The computer industry is entering an entirely new development phase for artificial intelligence (AI), said Satya Nadella, the chief executive officer (CEO) and chairman of Microsoft Corp., in a keynote address yesterday that kicked off the company’s Ignite 2023 conference taking place this week in Seattle.
“We are not just talking about a technology that is new and interesting, but we are getting into the details of product making, deployment, safety, and real productivity games, all of the real-world issues, and that’s just the most exciting thing for all of us as builders,” he said. “We are at a tipping point.”
While he spent a great deal of time focusing on Copilot and Microsoft Cloud – details of which will appear in further conference coverage – there was no shortage of news on the Azure front, and it included the launch of:
- Microsoft Azure Maia 100, an AI Accelerator chip designed to run cloud-based training and inferencing for AI workloads such as OpenAI models, Bing, GitHub Copilot and ChatGPT.
- Microsoft Azure Cobalt 100, a cloud-native chip based on Arm architecture optimized for performance, power efficiency and cost-effectiveness for general purpose workloads.
- An announcement of the general availability of Azure Boost, a system that makes storage and networking faster by moving those processes off the host servers onto purpose-built hardware and software.
Maia has been designed, said Nadella, “as an end-to-end rack for AI. AI power demands require infrastructure that is dramatically different from other clouds. The compute workloads require a lot more cooling as well as the networking density. And we have designed the cooling unit, known as the sidekick, to match the thermal profile of the chip, and we added rack-level closed loop liquid cooling for higher efficiency.”
According to a Microsoft blog detailing the launch of Maia and Azure Cobalt, “tucked away on Microsoft’s Redmond campus is a lab full of machines probing the basic building block of the digital age: silicon. This multi-step process meticulously tests the silicon in a method that Microsoft engineers have been refining in secret for years.
“The chips will start to roll out early next year to Microsoft’s data centres, initially powering the company’s services such as Microsoft Copilot or Azure OpenAI Service. They will join an expanding range of products from industry partners to help meet the exploding demand for efficient, scalable and sustainable compute power, and the needs of customers eager to take advantage of the latest cloud and AI breakthroughs.”
Nadella described the Azure Cobalt 100, a 64-bit 128-core ARM-based chip “as the first CPU designed by us, specifically for the Microsoft Cloud. It’s already powering parts of Microsoft Teams, Azure Communications Services, as well as Azure SQL as we speak, and next year we will make this available to customers.”
Azure Boost, he said, is a system that “offloads server virtualization processes onto purpose-built software and hardware.
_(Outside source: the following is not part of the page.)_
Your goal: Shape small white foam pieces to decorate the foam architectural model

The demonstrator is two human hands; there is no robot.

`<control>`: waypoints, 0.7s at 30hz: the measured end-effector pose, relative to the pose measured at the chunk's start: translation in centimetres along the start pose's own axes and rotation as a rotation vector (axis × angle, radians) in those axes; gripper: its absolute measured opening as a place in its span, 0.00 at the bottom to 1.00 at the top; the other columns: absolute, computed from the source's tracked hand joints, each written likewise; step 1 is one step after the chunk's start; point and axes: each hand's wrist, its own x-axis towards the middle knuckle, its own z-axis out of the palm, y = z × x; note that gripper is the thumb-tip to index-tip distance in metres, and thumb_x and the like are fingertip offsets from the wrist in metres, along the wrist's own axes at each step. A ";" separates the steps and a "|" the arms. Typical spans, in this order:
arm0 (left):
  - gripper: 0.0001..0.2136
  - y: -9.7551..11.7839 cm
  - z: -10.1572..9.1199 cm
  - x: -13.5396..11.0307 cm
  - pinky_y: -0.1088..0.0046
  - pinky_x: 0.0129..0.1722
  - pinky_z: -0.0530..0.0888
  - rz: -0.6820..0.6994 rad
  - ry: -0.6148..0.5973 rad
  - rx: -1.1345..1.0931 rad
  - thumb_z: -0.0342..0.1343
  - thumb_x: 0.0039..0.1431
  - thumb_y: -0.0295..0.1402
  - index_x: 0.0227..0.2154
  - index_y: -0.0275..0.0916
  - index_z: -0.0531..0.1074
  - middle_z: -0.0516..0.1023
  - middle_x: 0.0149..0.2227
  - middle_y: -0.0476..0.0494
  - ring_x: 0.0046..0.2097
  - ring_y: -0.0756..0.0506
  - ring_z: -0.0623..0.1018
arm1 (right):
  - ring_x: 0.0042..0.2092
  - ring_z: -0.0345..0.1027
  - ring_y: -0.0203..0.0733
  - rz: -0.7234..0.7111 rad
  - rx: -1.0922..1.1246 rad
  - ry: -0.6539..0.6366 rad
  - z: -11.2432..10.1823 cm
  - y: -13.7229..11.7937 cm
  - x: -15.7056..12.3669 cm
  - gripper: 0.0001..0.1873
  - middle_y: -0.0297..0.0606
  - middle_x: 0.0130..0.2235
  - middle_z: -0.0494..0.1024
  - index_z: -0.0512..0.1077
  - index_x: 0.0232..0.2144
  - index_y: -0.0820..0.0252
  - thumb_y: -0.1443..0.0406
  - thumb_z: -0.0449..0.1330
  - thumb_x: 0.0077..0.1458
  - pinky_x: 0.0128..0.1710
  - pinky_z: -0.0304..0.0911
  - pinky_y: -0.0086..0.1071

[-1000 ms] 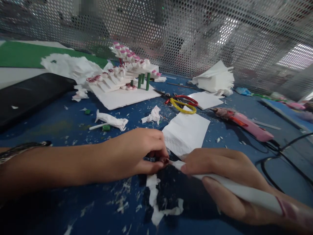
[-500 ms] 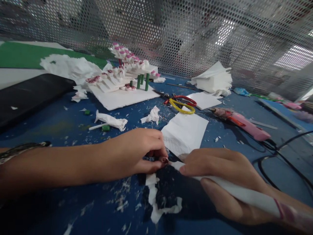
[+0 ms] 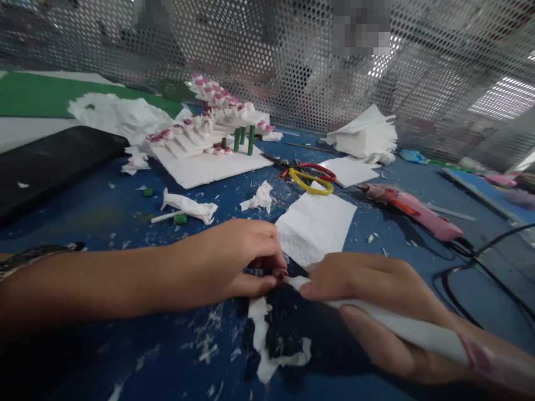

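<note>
Between the thumb and fingers of my left hand [image 3: 244, 253] a small dark red piece [image 3: 281, 273] is pinched; most of it is hidden. My right hand [image 3: 371, 287] is closed around a white pen-like tool [image 3: 407, 328] with a pinkish band toward its rear. The tool's tapered tip meets the piece at my left fingertips; whether it presses in or only touches, I cannot tell. Beneath the fingers a crooked torn white paper strip [image 3: 261, 345] lies on the blue table. A square white paper sheet [image 3: 320, 223] lies just beyond my hands.
Scissors [image 3: 311, 181] with red and yellow handles lie ahead, left of a pink glue gun [image 3: 418, 211] with a black cord. A white model [image 3: 209, 161] with pink-topped pieces stands at the back. A black phone-like slab [image 3: 58, 167] lies left. Behind rises a perforated metal screen [image 3: 271, 61].
My right hand has shifted slightly left, bringing the tool's tip farther onto the small red piece. My left hand has barely moved.
</note>
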 end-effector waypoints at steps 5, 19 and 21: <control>0.03 0.0 0.1 0.0 0.83 0.27 0.63 0.009 0.010 -0.002 0.52 0.48 0.25 0.27 0.36 0.70 0.70 0.28 0.49 0.29 0.54 0.69 | 0.32 0.69 0.33 -0.035 0.014 0.039 0.3 0.3 0.0 0.15 0.36 0.31 0.74 0.65 0.37 0.58 0.73 0.48 0.46 0.31 0.64 0.25; 0.04 0.2 0.0 -0.2 0.86 0.29 0.62 0.003 -0.004 -0.002 0.52 0.49 0.23 0.27 0.35 0.69 0.69 0.29 0.50 0.30 0.55 0.69 | 0.30 0.66 0.31 0.022 0.056 0.050 0.2 0.3 -0.1 0.14 0.35 0.30 0.73 0.67 0.36 0.60 0.73 0.47 0.46 0.30 0.61 0.23; 0.05 0.4 0.1 -0.3 0.86 0.29 0.61 -0.008 0.000 0.001 0.51 0.48 0.21 0.26 0.35 0.69 0.69 0.28 0.50 0.30 0.55 0.68 | 0.31 0.66 0.30 0.046 0.069 0.082 0.2 0.5 -0.3 0.15 0.35 0.30 0.73 0.67 0.36 0.61 0.74 0.46 0.46 0.30 0.60 0.22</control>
This enables massive improvements in networking, remote storage and local storage throughput.”
Also on the silicon news front, the following is being announced at Ignite.
- The addition of AMD MI300X accelerated virtual machines (VMs) to Azure. The ND MI300 VMs are designed to accelerate the processing of AI workloads for high range AI model training and generative inferencing, and will feature AMD’s latest GPU, the AMD Instinct MI300X.
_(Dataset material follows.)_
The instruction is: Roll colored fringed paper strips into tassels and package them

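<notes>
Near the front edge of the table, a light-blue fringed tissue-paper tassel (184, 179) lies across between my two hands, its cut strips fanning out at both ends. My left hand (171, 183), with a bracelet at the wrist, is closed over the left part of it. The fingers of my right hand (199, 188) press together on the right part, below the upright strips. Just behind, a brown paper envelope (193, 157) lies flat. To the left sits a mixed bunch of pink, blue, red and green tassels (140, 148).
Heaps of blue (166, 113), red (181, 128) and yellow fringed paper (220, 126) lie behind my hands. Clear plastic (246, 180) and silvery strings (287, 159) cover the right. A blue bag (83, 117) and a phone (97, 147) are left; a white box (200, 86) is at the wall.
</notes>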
- The preview of the new NC H100 v5 Virtual Machine Series built for NVIDIA H100 Tensor Core GPUs, which a release stated offers greater performance, reliability and efficiency for mid-range AI training and generative AI inferencing.
- Plans for the upcoming ND H200 v5 Virtual Machine Series, an AI-optimized VM featuring the upcoming NVIDIA H200 Tensor Core GPU.
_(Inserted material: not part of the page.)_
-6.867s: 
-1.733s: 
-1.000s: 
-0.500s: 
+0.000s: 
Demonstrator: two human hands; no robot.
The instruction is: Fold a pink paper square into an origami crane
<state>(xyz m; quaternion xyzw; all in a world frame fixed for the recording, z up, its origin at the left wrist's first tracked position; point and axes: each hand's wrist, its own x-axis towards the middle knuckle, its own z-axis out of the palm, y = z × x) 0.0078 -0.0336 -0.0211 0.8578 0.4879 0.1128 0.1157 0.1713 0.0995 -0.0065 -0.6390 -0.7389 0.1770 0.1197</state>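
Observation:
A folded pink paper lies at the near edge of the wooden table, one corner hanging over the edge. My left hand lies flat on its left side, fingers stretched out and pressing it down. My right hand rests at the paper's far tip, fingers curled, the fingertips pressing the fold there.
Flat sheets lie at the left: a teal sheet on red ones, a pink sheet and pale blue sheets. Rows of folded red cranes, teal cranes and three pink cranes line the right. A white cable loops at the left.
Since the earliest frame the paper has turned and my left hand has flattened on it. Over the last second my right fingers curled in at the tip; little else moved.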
Approaching the midway point of his keynote, Nadella was joined on stage by Jensen Huang, the co-founder, president and CEO of NVIDIA, a company described by the BBC in an article earlier this year as the “chip maker that became an AI superpower. Originally known for making the type of computer chips that process graphics, particularly for computer games, NVIDIA hardware underpins most AI applications today.”
“AI and accelerated computing are a full stack challenge, and it’s a data centre scale challenge,” said Huang. “From computing to networking, from chips to APIs, everything has been transformed as a result of generative AI.
“Over the last 12 months, our two teams have been accelerating everything we could. One of the initiatives, of course, is accelerated computing, offloading general purpose computing, accelerating all the software we can, because it improves energy efficiency, reduces carbon footprint, reduces costs for our customers, improves their performance, and so on, and so forth.”
He described generative AI (GenAI) as the single most significant platform transition in computing history. “You and I both have been in the computer industry a long time,” he said to Nadella. “In the last 40 years, nothing has been this big. It’s bigger than PC, it’s bigger than mobile, it’s going to be bigger than internet, and surely, by far.
“This is also the largest TAM (total addressable market ) expansion of the computer industry in history. There’s a whole new type of data centre that’s now available. Unlike the data centres of the past, this (one) is dedicated to one job and one job only – running AI models and generating intelligence. It’s an AI factory.”